=== Section Start ===
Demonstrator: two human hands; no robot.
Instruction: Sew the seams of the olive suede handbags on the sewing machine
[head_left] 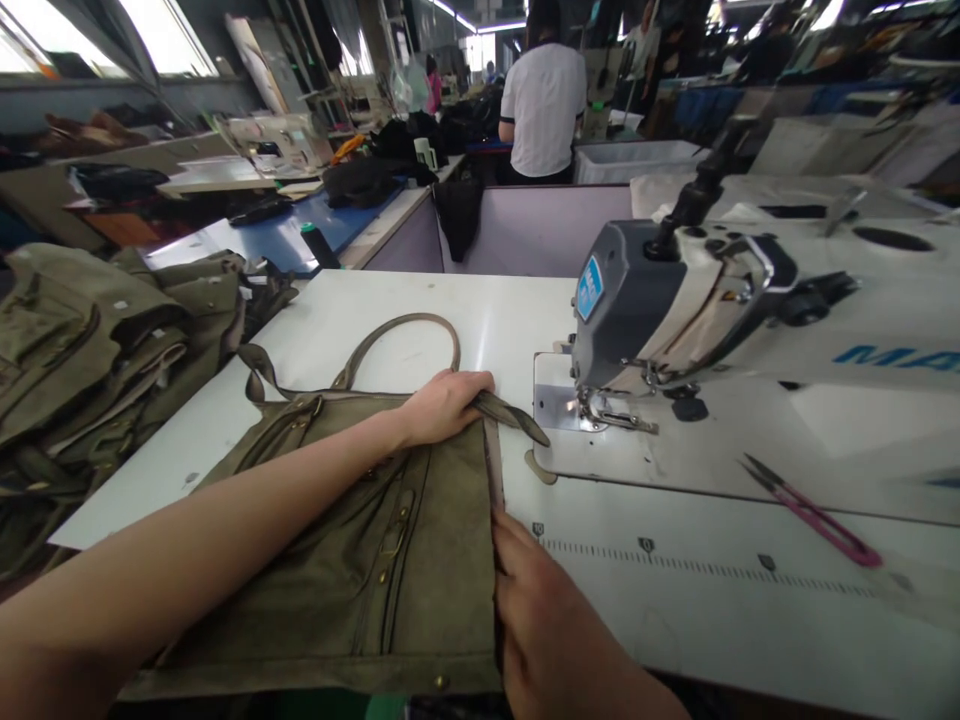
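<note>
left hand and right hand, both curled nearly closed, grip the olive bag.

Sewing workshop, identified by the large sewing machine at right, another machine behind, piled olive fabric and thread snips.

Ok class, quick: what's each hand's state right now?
Left hand: on the upper corner of the olive bag; grip cannot be told.
Right hand: closed, holding the bag's side edge.
</note>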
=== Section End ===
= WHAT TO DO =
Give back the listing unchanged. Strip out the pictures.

= EXERCISE SOLUTION =
Demonstrator: two human hands; no robot.
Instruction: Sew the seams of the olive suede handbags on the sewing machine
[head_left] 
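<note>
left hand and right hand, both curled nearly closed, grip the olive bag.

Sewing workshop, identified by the large sewing machine at right, another machine behind, piled olive fabric and thread snips.

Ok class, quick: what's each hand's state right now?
Left hand: on the upper corner of the olive bag; grip cannot be told.
Right hand: closed, holding the bag's side edge.
</note>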

There is no additional output for this exercise.